How in Charles Lutwidge Dodgson's name did that happen?
The Pillar is interested in the corpse's mouth, touching it and inspecting it. He hands me his hookah for a moment and uses both hands, trying to make the dead man smile.
"It's a shame you can't smile when on your way to meet your maker," he says to the dead. "You don't want to leave a bad impression when meeting Him. It will be the most important interview in your afterlife." He winks at me and pulls his hookah back.
"Hey," he calls his Chauffeur. "If I told you that this miserable corpse"—he stops and points at the deceased—"is too tired to fly up there and meet his maker, what solution would you suggest?"
The chauffeur takes off his hat while driving, scratches his three hairies on his bald, egg-shaped head, and then answers, "Help him with a drag from your hookah?" His eyes widen. "So he could get high enough." He laughs and points upward and then sticks out his head out, blaring another "wee-woo" at the passing cars.
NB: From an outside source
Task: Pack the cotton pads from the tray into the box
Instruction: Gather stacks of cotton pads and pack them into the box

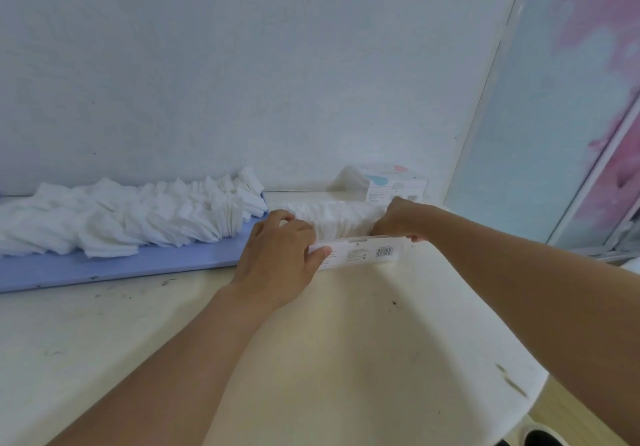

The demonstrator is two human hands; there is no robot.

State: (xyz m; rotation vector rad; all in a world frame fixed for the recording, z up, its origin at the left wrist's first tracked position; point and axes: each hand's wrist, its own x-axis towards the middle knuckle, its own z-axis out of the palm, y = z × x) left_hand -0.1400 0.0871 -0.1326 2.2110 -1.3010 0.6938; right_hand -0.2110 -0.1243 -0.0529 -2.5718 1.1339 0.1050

The idea of throwing myself out of the ambulance occurs to me. If this is how they talk in Wonderland, I might not want to be part of it. I am also dazed and confused with Jack's disappearance, but I know the Pillar doesn't like Jack, so talking to him about it will be of no help. I am afraid that my increasing attachment to Jack will only complicate things. Everything that happened to me tonight only worsens the way I feel about myself and the world.
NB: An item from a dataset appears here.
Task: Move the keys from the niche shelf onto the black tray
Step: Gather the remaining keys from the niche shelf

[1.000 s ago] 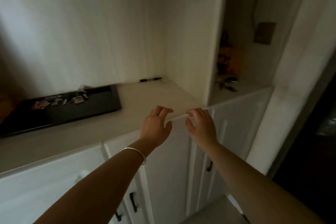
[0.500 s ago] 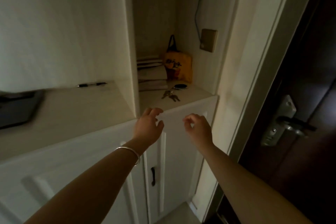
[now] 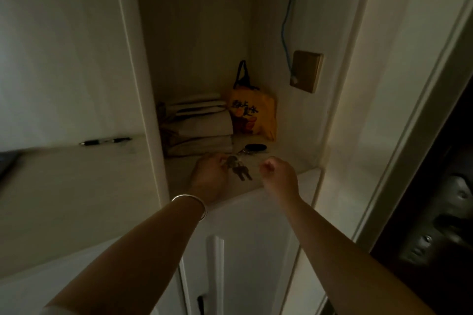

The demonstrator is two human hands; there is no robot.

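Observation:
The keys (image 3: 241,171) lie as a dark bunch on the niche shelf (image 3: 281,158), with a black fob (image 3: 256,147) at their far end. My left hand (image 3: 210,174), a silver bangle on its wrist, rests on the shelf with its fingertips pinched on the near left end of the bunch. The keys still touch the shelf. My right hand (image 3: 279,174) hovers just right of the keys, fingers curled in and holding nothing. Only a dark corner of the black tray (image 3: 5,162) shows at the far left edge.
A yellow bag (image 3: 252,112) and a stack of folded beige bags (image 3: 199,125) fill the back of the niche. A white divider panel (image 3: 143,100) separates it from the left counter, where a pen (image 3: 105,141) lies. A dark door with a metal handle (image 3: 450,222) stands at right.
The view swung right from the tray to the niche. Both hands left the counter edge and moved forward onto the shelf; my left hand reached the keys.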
"So, it was the Cheshire who pulled the toe tag prank on you?" The Pillar drags from his hookah, eyes sparkling.
"It's not funny." I scowl. "I feel like I am really going mad, having left the asylum again."
"You feel like you want to give up?" he asks. "You used to be so much more, Alice." He drags from his hookah again as if to distract me from what he is going to say. "Much more muchier in Wonderland. Have you lost your muchness?" He smirks.
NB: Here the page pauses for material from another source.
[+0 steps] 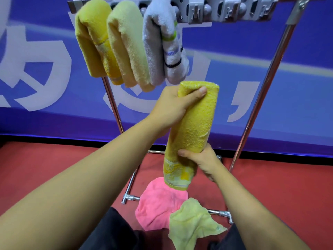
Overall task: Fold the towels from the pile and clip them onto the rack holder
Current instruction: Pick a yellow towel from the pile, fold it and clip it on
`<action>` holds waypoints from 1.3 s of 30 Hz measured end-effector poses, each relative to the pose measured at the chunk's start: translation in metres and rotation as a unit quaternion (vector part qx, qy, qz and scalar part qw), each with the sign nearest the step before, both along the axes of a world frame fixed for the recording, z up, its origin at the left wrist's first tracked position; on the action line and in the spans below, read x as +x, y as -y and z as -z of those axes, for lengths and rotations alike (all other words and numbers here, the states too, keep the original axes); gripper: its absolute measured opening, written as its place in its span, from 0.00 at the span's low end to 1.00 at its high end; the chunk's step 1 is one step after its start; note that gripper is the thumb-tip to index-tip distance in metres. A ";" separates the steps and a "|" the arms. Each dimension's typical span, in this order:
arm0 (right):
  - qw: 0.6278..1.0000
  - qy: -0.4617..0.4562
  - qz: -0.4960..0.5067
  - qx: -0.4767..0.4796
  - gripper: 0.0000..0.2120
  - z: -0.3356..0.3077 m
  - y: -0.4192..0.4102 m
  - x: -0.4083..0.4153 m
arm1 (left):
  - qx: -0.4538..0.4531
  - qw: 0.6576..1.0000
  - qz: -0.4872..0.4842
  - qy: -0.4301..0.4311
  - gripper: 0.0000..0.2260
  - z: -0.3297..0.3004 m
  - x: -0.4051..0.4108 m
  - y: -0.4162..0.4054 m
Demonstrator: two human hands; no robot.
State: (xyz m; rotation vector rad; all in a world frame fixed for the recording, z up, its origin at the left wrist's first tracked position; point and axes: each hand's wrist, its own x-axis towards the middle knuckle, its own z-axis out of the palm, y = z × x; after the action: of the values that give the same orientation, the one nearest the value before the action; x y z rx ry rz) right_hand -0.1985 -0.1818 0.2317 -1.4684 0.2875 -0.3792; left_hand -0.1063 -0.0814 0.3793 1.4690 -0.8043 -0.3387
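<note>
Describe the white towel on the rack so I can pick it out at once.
Start at the grey clip bar across the top of the metal rack. Three folded towels hang side by side from its left part; the white towel is the rightmost of them, next to the empty clips. Its neighbours are a yellow towel and a pale yellow towel; only this one is white with green and dark stripes.

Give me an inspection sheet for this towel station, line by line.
Surface: red floor.
Job's things: three folded towels hang clipped on the rack holder: yellow, pale yellow, white; free clips to their right. Pink towel and light green towel lie unfolded on the floor.
Clutter: nothing seen.
Hands: left hand and right hand grip a folded yellow towel.
Cables: nothing seen.
Surroundings: blue banner behind.
</note>
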 end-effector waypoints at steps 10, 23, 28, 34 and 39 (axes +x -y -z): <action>0.993 0.036 -0.107 -0.043 0.42 -0.019 -0.001 -0.011 | 0.046 0.982 -0.139 -0.122 0.09 0.044 0.060 -0.011; 0.979 0.045 -0.176 0.092 0.36 -0.023 0.000 -0.013 | 0.196 0.960 -0.071 -0.187 0.20 0.134 0.052 -0.039; 0.964 0.050 -0.182 0.189 0.35 -0.017 0.005 -0.007 | 0.056 0.933 0.140 -0.327 0.26 0.130 0.017 -0.047; 0.952 0.051 -0.182 0.242 0.44 -0.009 0.013 -0.003 | -0.003 0.897 0.193 -0.398 0.37 0.150 0.007 -0.047; 0.953 0.037 -0.164 0.254 0.43 -0.006 0.017 0.000 | -0.029 0.908 0.193 -0.369 0.43 0.157 -0.003 -0.046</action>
State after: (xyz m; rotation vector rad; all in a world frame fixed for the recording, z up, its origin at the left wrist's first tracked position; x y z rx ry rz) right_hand -0.1987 -0.1992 0.2376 -0.9675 0.0672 -0.0772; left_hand -0.1090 -0.0355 0.2222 0.9862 -0.4637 -1.0879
I nod, although ashamed. But in all honesty, the incident with Jack wore me down a little. "Every time I feel I can do this business of saving others from Wonderland Monsters, I end up weakened, wishing I just stayed in my cell."
"Congratulations, then." The Pillar's face dims. "You just turned into what the Cheshire wants you to become."
"What is that supposed to mean?" I ask. "You have no idea what I have been through tonight. You have no idea!"
"The Cheshire wants you to succumb to madness under his pressure," he says, dismissing my whining.
"Succumb to madness?" I blink in confusion. "I thought he wanted to see if I'm the Real Alice."
"Exactly," the Pillar says. "Do you think the Real Alice will 'succumb to his madness'?"
"You mean, other than giving me clues, he tries to see how much unbearable insanity I can handle?"
"Touché. You just described the human condition of everyday life." He seems pleased. "Can't you see that this is what's going on? People falter and succumb under the pressure of madness every day of their lives. Be it work stress, spouse and family, self-actualization, boredom, teen issues, old-age issues, you name it. Madness is all around us. It needs to feed on us." He spreads his hands wide. "But only..." He leans a bit forward and points a finger in the air.
"...Wonderlanders can stand it," I finish.
A generous, curvy smile adorns his face. It's one of the very few smiles I like on him. It's like seeing through a devil hiding in the dark, glimpsing a faint possibility of goodness in him. "You don't realize what kind of madfest Wonderland was, do you? It was beautiful."
I wonder what your real story is, Pillar? Who are you, and why are you helping me?
"Why is it so important the Cheshire makes sure I'm the Real Alice?" If giving in to madness will prove I am not Alice, I wish to know why it is so important he finds her.